Myth 3- A leaking oil tank is a huge liability to the homeowner
This one is partially true but only under certain circumstances. I'm going to use the Washington State Department of Ecology answer for this one as it is the most straight-forward. You are not required to report minor spills or leaks. They specifically defined a minor spill as ". . . those that affect only the soil near the tank."
The point where liability becomes a major concern is when one of two events occur: first, the spill contaminates a water source, whether it is a natural body of water such as a stream, river, lake, or well; and, second, if the spill impacts a neighboring property and contaminates it. There are ways to manage these risks if you have underground oil tanks on your property. Both states maintain programs to assist homeowners with insurance that would likely be impossible to obtain otherwise.

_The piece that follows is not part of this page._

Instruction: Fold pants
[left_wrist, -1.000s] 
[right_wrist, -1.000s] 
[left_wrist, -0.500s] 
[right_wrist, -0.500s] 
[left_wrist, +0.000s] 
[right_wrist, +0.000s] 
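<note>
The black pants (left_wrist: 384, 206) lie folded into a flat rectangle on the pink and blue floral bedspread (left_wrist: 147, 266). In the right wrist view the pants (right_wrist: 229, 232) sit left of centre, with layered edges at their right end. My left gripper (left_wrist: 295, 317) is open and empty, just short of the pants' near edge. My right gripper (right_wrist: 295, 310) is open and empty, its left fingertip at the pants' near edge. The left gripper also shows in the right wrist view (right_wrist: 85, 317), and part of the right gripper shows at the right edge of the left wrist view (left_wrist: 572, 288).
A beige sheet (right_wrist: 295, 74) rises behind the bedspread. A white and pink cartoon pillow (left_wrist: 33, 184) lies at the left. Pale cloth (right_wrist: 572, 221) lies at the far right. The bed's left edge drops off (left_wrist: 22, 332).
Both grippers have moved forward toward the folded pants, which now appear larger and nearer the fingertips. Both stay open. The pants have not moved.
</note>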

Washington State has an insurance program for homeowners - it's free but not transferrable. Go to the Pollution Liability Insurance Agency to get the details.
Idaho has a similar program but it's not free. There is a $25 annual fee to access the services at the Idaho Petroleum Storage Tank Fund
Myth 4- My underground oil tank is not in use. I have to remove it.
Maybe, but probably not.
The places to check on exactly how you are obligated to handle a tank decommissioning are the local building department or the Fire Marshall's office. I'd contact the Fire Marshall first as they usually have a better idea of the local regulations than the building departments, especially in smaller locales.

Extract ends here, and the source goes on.